For the word "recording", count the lines of the data that include it and give only the total.

--- Information Enclosed Below ---

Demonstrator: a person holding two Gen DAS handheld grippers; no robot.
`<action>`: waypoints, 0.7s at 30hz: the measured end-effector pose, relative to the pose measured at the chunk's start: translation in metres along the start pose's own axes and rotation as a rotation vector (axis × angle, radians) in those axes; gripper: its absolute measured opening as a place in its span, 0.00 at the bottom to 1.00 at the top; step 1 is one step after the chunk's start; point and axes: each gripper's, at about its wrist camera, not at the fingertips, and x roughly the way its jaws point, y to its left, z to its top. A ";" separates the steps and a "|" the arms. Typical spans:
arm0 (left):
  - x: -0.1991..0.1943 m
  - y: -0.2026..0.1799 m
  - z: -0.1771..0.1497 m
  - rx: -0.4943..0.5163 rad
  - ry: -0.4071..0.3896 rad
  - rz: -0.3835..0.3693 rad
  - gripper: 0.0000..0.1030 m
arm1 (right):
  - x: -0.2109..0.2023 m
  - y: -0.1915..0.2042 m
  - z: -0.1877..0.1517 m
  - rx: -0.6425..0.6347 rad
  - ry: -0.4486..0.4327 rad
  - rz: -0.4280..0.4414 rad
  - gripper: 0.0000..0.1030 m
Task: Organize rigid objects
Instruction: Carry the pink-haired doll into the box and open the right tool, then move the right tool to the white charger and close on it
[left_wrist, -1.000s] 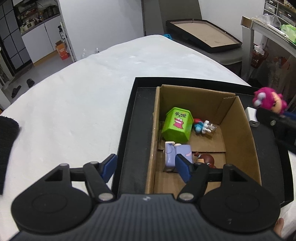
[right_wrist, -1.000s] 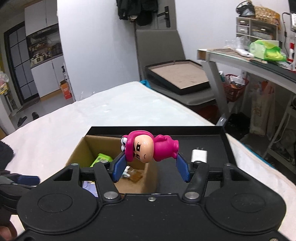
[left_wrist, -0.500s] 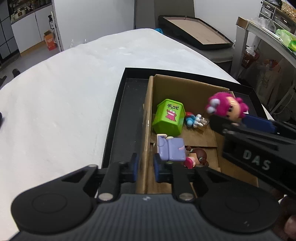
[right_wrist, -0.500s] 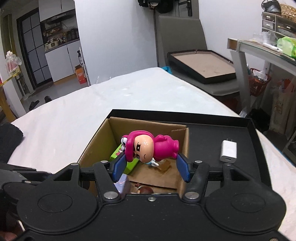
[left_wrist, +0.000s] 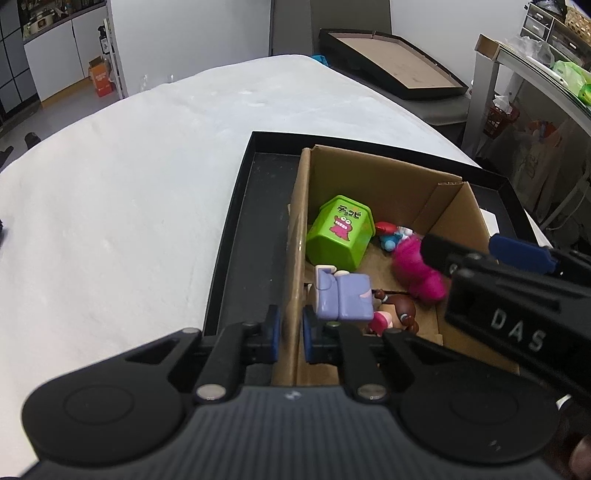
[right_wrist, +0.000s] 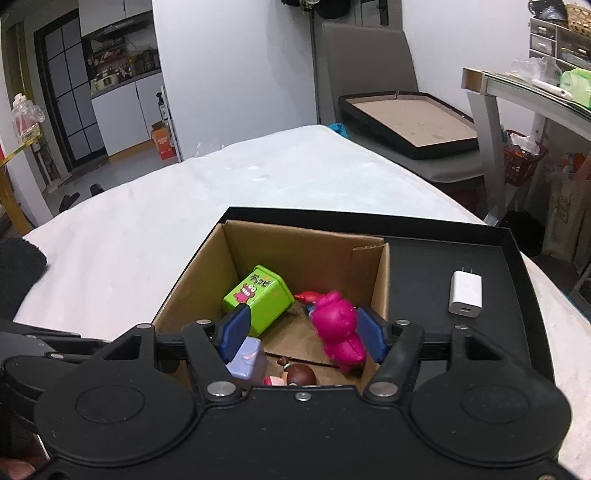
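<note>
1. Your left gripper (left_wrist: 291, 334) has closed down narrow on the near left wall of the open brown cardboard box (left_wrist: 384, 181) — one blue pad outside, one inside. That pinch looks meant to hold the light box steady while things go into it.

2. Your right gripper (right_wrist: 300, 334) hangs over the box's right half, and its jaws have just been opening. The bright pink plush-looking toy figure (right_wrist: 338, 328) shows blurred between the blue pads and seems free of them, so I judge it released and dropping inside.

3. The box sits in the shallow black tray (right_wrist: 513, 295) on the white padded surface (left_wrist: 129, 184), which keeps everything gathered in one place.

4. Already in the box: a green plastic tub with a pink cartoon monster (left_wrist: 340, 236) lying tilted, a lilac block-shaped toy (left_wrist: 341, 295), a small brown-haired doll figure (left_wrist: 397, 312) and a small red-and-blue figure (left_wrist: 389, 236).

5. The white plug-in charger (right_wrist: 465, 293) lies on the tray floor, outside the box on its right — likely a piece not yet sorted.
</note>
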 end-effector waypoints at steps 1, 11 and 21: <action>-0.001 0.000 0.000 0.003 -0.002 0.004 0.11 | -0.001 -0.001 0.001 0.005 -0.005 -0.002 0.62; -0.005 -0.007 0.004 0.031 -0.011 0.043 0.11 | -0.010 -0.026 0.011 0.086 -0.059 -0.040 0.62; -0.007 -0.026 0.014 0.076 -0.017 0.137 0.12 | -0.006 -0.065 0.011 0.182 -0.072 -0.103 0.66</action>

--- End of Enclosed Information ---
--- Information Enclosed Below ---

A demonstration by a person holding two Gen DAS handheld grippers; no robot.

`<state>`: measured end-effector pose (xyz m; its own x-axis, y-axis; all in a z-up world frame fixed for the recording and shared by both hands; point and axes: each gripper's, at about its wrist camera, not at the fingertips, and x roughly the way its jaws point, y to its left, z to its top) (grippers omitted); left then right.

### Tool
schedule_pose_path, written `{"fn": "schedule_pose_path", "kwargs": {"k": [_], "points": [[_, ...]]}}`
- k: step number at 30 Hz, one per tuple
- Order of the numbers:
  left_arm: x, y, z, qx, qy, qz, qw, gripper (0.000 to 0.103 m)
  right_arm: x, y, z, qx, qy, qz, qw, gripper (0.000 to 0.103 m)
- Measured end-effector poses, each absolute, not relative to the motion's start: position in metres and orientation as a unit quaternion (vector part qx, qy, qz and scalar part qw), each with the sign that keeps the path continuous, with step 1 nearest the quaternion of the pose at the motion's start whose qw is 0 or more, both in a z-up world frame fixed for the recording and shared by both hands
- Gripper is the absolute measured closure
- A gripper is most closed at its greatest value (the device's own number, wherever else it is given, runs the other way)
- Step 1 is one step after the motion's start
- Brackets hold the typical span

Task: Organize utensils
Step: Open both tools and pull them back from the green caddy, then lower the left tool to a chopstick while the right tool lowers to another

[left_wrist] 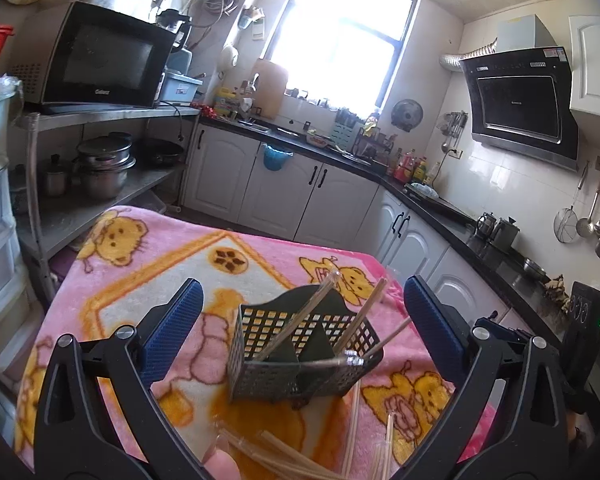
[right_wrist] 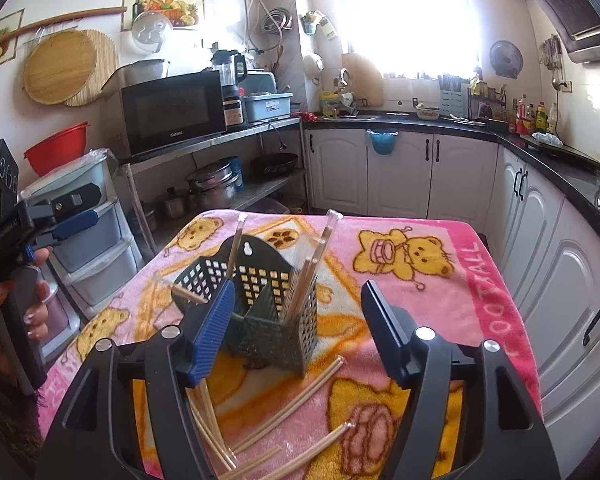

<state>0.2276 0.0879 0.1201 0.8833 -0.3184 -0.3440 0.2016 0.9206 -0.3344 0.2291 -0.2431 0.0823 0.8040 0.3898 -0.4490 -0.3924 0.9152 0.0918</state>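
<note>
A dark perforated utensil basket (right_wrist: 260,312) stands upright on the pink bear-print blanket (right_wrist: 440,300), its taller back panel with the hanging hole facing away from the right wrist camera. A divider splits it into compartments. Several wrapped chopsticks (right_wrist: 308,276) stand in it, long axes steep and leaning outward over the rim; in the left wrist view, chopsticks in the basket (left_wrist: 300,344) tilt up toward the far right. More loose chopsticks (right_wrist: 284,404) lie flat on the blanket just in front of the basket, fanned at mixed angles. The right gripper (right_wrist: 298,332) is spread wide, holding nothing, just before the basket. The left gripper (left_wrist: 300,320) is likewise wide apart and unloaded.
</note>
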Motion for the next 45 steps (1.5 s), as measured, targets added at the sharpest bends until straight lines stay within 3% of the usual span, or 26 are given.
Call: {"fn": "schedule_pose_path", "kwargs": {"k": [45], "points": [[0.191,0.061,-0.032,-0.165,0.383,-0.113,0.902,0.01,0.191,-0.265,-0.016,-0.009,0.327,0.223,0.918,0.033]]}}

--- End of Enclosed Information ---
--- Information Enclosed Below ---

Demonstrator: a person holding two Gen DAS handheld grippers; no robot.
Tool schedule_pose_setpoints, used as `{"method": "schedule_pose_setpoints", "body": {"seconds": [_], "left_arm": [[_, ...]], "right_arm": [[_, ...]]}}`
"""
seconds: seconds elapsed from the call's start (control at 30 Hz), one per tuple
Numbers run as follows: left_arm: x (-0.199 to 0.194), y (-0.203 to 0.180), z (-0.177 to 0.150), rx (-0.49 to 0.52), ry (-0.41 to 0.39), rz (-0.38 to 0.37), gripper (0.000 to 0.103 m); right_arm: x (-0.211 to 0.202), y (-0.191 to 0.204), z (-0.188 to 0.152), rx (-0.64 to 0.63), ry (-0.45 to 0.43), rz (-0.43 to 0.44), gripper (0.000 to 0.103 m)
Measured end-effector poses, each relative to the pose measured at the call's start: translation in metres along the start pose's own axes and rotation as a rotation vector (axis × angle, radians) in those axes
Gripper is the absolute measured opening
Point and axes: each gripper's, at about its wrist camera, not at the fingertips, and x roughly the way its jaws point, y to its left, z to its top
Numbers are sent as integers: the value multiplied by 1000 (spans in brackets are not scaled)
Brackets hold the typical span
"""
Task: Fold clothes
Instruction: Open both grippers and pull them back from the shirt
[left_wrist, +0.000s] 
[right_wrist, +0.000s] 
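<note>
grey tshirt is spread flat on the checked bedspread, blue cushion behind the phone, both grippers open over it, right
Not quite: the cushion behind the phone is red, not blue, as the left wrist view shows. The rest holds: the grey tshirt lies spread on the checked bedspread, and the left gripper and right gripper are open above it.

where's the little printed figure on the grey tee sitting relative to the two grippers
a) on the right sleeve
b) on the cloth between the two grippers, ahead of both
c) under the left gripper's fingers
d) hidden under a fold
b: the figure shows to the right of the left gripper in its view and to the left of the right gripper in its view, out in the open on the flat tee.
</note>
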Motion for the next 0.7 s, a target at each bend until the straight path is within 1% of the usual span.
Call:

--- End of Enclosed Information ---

Expected output —
2